— Dataset excerpts —
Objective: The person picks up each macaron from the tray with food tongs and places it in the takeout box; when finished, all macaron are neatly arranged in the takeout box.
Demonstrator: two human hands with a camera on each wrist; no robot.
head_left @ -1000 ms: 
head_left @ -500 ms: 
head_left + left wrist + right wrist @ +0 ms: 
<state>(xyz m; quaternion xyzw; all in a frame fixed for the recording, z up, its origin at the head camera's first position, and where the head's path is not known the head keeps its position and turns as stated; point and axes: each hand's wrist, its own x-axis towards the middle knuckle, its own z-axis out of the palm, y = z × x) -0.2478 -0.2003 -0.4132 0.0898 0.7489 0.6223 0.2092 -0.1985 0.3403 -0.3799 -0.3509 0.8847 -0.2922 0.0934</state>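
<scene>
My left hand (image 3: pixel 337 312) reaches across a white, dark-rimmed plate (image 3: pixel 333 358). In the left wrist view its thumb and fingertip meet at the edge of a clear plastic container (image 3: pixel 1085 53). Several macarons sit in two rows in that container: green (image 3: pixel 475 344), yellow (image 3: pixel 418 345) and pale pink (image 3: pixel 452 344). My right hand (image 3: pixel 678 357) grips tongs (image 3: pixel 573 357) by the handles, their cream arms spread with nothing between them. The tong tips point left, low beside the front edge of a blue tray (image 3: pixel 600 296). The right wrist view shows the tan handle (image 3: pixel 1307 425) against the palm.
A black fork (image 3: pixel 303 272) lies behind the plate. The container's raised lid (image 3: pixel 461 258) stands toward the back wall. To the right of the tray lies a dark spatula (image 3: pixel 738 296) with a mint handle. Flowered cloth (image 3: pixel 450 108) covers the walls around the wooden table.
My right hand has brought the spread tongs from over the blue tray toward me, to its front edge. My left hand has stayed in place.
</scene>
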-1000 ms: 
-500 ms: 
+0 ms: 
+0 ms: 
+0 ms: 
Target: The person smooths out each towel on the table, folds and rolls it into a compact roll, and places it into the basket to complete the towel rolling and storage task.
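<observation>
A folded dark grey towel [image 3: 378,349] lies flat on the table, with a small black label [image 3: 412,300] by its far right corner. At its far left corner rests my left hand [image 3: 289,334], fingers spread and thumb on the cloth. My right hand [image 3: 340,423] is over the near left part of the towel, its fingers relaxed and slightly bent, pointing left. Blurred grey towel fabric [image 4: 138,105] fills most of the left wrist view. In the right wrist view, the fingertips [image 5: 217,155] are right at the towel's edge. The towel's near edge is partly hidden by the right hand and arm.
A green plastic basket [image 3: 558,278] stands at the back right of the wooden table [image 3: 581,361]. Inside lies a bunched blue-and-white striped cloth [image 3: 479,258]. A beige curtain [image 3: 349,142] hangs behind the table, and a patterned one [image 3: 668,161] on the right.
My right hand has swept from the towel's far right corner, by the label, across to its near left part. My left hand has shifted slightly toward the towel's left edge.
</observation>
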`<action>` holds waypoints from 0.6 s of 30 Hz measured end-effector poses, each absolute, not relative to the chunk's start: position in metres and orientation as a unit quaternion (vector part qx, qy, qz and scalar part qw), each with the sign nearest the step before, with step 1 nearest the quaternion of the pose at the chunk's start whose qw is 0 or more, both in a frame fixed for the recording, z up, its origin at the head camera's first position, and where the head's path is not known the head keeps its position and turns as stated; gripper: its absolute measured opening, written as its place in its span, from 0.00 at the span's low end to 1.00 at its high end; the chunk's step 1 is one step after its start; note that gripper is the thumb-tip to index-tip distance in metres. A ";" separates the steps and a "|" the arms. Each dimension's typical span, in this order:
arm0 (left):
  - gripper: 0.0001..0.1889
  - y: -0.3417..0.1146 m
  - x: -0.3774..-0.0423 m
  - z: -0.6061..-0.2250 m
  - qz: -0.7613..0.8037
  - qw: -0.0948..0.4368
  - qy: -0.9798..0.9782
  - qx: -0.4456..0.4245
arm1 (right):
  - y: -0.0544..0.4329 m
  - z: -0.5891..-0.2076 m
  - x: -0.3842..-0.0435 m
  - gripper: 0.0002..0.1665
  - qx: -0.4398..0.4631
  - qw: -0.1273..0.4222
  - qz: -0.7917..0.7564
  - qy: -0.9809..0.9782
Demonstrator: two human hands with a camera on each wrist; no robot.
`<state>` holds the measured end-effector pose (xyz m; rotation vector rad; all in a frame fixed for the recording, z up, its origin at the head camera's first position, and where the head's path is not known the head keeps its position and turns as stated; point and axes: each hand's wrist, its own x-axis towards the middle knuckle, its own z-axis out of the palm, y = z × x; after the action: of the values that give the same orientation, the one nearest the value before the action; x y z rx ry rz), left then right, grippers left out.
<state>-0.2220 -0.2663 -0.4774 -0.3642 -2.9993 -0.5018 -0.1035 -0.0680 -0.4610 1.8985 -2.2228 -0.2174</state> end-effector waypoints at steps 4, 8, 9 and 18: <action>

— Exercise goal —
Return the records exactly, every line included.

— Response to the exercise —
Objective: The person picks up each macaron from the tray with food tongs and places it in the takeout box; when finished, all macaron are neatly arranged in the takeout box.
Demonstrator: two human hands with a camera on each wrist; no robot.
head_left @ -1000 ms: 
head_left @ -500 ms: 
head_left + left wrist + right wrist @ +0 ms: 
<state>(xyz m; quaternion xyzw; all in a frame fixed for the recording, z up, its origin at the head camera's first position, and where the head's path is not known the head keeps its position and turns as stated; point and axes: each hand's wrist, its own x-axis towards the middle knuckle, its own z-axis out of the palm, y = z × x) -0.2478 -0.2003 -0.4132 0.0898 0.7489 0.6223 0.2092 -0.1985 0.3403 -0.3799 -0.3509 0.8847 -0.2922 0.0934</state>
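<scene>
My left hand (image 3: pixel 337 312) reaches across a white, dark-rimmed plate (image 3: pixel 333 358). In the left wrist view its thumb and fingertip meet at the edge of a clear plastic container (image 3: pixel 1085 53). Several macarons sit in two rows in that container: green (image 3: pixel 475 344), yellow (image 3: pixel 418 345) and pale pink (image 3: pixel 452 344). My right hand (image 3: pixel 678 357) grips tongs (image 3: pixel 573 357) by the handles, their cream arms spread with nothing between them. The tong tips point left, low beside the front edge of a blue tray (image 3: pixel 600 296). The right wrist view shows the tan handle (image 3: pixel 1307 425) against the palm.
A black fork (image 3: pixel 303 272) lies behind the plate. The container's raised lid (image 3: pixel 461 258) stands toward the back wall. To the right of the tray lies a dark spatula (image 3: pixel 738 296) with a mint handle. Flowered cloth (image 3: pixel 450 108) covers the walls around the wooden table.
My right hand has brought the spread tongs from over the blue tray toward me, to its front edge. My left hand has stayed in place.
</scene>
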-1000 ms: 
-500 ms: 
+0 ms: 
+0 ms: 
+0 ms: 
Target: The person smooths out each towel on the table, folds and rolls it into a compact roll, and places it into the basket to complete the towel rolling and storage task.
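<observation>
A folded dark grey towel [image 3: 378,349] lies flat on the table, with a small black label [image 3: 412,300] by its far right corner. At its far left corner rests my left hand [image 3: 289,334], fingers spread and thumb on the cloth. My right hand [image 3: 340,423] is over the near left part of the towel, its fingers relaxed and slightly bent, pointing left. Blurred grey towel fabric [image 4: 138,105] fills most of the left wrist view. In the right wrist view, the fingertips [image 5: 217,155] are right at the towel's edge. The towel's near edge is partly hidden by the right hand and arm.
A green plastic basket [image 3: 558,278] stands at the back right of the wooden table [image 3: 581,361]. Inside lies a bunched blue-and-white striped cloth [image 3: 479,258]. A beige curtain [image 3: 349,142] hangs behind the table, and a patterned one [image 3: 668,161] on the right.
My right hand has swept from the towel's far right corner, by the label, across to its near left part. My left hand has shifted slightly toward the towel's left edge.
</observation>
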`<action>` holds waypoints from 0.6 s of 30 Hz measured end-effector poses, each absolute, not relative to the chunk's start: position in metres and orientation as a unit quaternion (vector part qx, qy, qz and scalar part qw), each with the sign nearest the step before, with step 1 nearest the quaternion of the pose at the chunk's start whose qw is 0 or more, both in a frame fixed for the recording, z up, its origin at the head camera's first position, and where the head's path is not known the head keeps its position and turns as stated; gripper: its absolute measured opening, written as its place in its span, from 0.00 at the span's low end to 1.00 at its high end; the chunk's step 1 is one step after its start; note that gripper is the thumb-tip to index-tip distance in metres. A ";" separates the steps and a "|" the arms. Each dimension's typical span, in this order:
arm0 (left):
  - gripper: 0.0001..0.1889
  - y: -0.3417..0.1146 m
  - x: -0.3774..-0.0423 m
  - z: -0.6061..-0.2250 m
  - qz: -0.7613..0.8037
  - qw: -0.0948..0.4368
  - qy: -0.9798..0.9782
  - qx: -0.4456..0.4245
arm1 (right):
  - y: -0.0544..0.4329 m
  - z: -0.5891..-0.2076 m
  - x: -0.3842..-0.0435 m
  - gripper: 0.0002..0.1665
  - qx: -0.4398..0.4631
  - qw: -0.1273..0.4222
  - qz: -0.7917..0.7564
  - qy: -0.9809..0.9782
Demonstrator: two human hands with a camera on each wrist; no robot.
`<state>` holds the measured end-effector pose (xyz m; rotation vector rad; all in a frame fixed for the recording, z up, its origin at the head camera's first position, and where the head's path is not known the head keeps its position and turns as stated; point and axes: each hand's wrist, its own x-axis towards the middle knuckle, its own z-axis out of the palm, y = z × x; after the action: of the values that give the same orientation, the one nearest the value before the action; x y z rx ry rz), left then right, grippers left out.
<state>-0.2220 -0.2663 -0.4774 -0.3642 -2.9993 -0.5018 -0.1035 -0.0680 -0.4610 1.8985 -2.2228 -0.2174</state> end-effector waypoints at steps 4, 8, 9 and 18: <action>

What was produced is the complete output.